The Road was an even more asphalt targeted version of the Scrambler developed by Mototrans, the old Ducati outpost in Barcelona. Note the reinforced right hand engine case, with those bulges ribbed inside (oh-err, as Frankie Howard would say) for extra support and a better oil pump. Some say the quality wasn’t up to Borgo Panigale standards, but the 250 and then 350 Scramblers were built by Mototrans (with the usual Ducati engine cases) for final assembly in Italy. Funny old world

Even funnier is that the tatty non-runner has just finished an eBay auction at £1851 – in other words a grand less that it’ll be worth restored and running. In fairness to the seller, I said nothing while the listing was live, but as it happens even £1851 wasn’t enough to reach the reserve, so it seems the prospective buyer’s been saved; well, I think so. Having said that, maybe due to ignorance, it was listed as a genuine Scrambler and perhaps bidders thought it was. Emphatically not the case – the early narrow case Mototrans 250s, starting with the 24 Horas, even had different bore and stroke to the Bologna versions, and many internals are different. As are the tank, seat and loads of other stuff that differentiates the Road from a genuine Scrambler (below). So be careful out there – especially if the new Scrambler launch next weekend brings on a bout of old Scrambler fever 
  

Saturday, 12 July 2014

A Ducati spares catalogue from Down Under that includes recipies

You've got to love the folk at Belt and Bevel - their latest Ducati spares catalogue from Down Under even includes Italian recipes... but if it's spares you want email me (greg@teambenzina.co.uk) and I'll forward the 3MB PDF

Friday, 11 July 2014

More on Mr Falloon - Ducati 860, 900 and Mille Bible v The Art of Ducati


Another brace of Ian Falloon money spinners, another hernia for the postman.

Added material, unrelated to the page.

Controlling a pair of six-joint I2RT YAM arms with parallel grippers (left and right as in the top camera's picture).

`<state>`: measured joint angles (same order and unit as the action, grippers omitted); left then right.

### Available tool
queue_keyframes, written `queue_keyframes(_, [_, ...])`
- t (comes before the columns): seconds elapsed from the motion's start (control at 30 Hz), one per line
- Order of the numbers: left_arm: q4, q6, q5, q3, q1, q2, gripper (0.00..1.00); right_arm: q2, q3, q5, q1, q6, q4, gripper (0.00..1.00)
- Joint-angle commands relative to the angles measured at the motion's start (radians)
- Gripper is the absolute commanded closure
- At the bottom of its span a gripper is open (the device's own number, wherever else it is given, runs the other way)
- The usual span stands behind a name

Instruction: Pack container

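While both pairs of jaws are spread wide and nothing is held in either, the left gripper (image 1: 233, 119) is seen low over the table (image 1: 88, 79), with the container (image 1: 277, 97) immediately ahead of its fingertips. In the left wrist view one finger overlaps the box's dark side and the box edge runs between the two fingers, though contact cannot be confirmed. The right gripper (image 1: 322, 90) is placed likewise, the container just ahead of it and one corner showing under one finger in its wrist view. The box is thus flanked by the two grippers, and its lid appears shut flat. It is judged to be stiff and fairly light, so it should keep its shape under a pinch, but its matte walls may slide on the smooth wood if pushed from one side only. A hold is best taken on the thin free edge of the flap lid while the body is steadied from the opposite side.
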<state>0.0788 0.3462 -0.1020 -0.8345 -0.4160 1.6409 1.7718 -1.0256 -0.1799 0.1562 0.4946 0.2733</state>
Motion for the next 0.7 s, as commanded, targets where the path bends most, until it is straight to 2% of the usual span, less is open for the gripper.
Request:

In the interest of transparency, one book is great (and Kim at Veloce sent it to me for free); the other I paid for, and is... um, disappointing. Well to me, and I certainly have every admiration for Ian, having run an interview with him alongside praise for his work in issue 13 of Benzina. So let's do the positive stuff first.

The Ducati 860, 900 & Mille Bible is a pretty reliable, does-what-it-says-on-the-tin, reference, based on what the factory said it did, although if I was restoring I'd find the extra £15 and pay the eye watering £50 needed for the Ducati Bevel Twins 1971 to 1986 - Authenticity & restoration guide . Lots of period and restored bikes in both but there is an argument for buying the cheaper tome because, although the latter has useful details, the photos are better in the Bible. Well, I think so, but what do I know about photography?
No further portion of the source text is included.